摘要

Probabilistic guarantees on constraint satisfaction for robust counterpart optimization are studied in this paper. The robust counterpart optimization formulations studied are derived from box, ellipsoidal, polyhedral, "interval+ellipsoidal", and "interval+polyhedral" uncertainty sets (Li, Z.; Ding, R.; Floudas, C.A. A Comparative Theoretical and Computational Study on Robust Counterpart Optimization: I. Robust Linear and Robust Mixed Integer Linear Optimization.
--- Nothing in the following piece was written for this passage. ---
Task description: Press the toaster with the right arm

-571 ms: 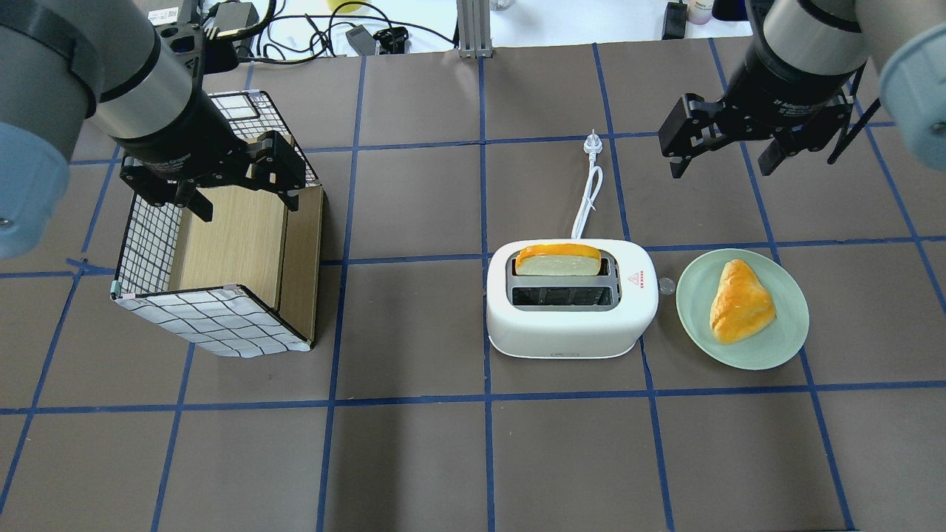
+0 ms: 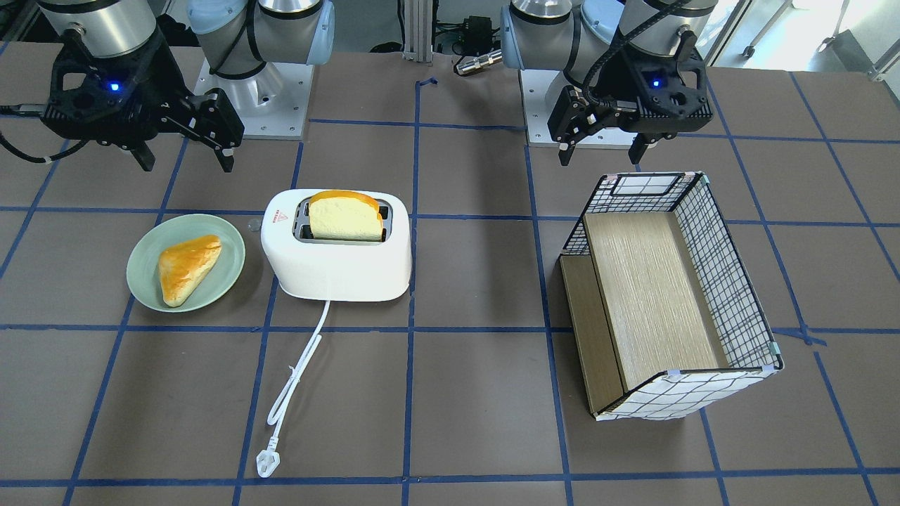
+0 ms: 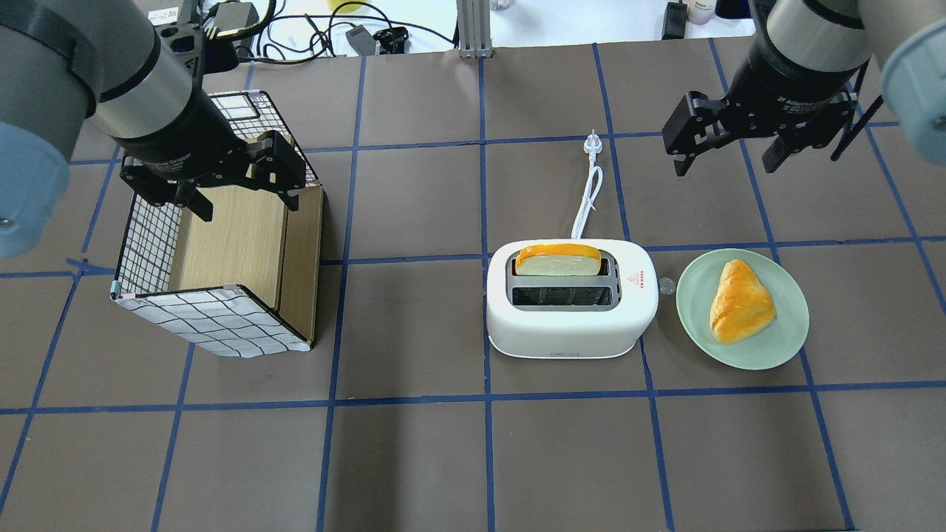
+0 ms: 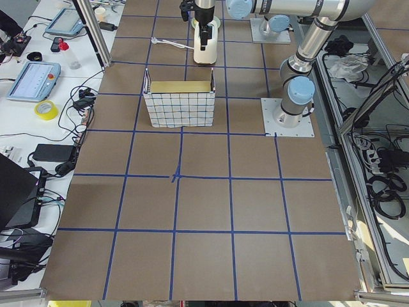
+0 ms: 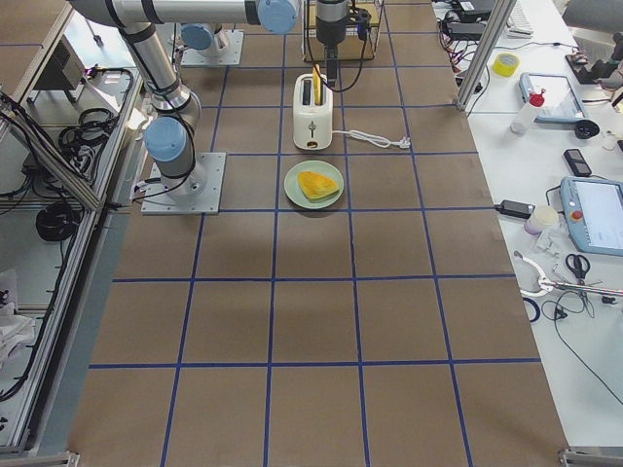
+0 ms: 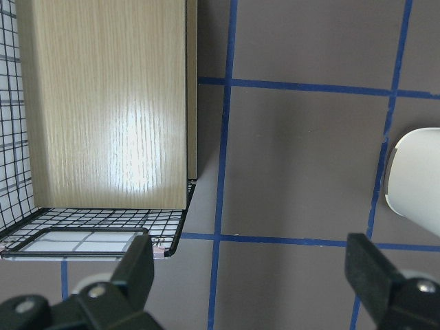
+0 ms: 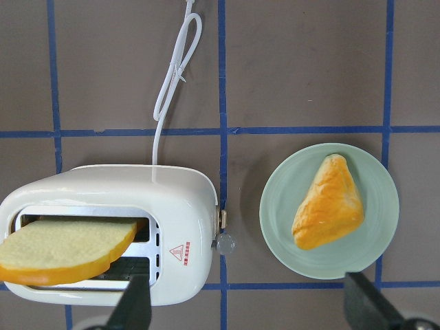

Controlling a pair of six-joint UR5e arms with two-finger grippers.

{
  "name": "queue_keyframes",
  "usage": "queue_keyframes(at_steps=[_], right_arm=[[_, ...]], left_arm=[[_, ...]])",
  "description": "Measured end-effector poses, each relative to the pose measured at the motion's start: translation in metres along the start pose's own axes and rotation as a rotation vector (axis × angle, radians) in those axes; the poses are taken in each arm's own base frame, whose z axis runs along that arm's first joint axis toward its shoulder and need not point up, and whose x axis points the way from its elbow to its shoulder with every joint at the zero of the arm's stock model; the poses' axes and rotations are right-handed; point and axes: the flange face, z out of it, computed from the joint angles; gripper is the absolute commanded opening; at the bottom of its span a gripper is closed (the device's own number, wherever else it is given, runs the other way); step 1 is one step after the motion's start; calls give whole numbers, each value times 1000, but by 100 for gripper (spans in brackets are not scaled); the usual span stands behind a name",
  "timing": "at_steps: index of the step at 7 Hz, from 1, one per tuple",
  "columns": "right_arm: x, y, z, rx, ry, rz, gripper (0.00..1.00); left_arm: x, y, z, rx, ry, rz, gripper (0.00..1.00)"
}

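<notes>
The white two-slot toaster (image 3: 570, 303) stands mid-table with a bread slice (image 3: 558, 259) upright in its far slot. Its grey lever knob (image 3: 667, 285) sticks out toward the green plate. It also shows in the front view (image 2: 337, 246) and the right wrist view (image 7: 110, 234), where the knob (image 7: 224, 241) is lower centre. My right gripper (image 3: 728, 151) hangs open and empty above the table, beyond and to the right of the toaster. My left gripper (image 3: 214, 193) is open and empty over the basket.
A green plate (image 3: 783, 340) with a pastry (image 3: 739, 301) lies right of the toaster. The toaster's white cord (image 3: 587, 192) runs away to a loose plug (image 3: 593, 143). A wire-grid basket (image 3: 222, 325) with wooden panels lies on its side at the left.
My right gripper has shifted slightly to the right and farther from the robot. The left arm, toaster and plate have not moved.
</notes>
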Motion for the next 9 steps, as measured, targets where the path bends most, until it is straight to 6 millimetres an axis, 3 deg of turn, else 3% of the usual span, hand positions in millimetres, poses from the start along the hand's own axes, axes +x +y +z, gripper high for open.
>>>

Ind. Eng. Chem. Res. 2011, SO, 10567). For those robust counterpart optimization formulations, their corresponding probability bounds on constraint satisfaction are derived for different types of uncertainty characteristic (i.e., bounded or unbounded uncertainty, with or without detailed probability distribution information). The findings of this work extend the results in the literature and provide greater flexibility for robust optimization practitioners in choosing tighter probability bounds so as to find less conservative robust solutions. Extensive numerical studies are performed to compare the tightness of the different probability bounds and the conservatism of different robust counterpart optimization formulations. Guiding rules for the selection of robust counterpart optimization models and for the determination of the size of the uncertainty set are discussed. Applications in production planning and process scheduling problems are presented.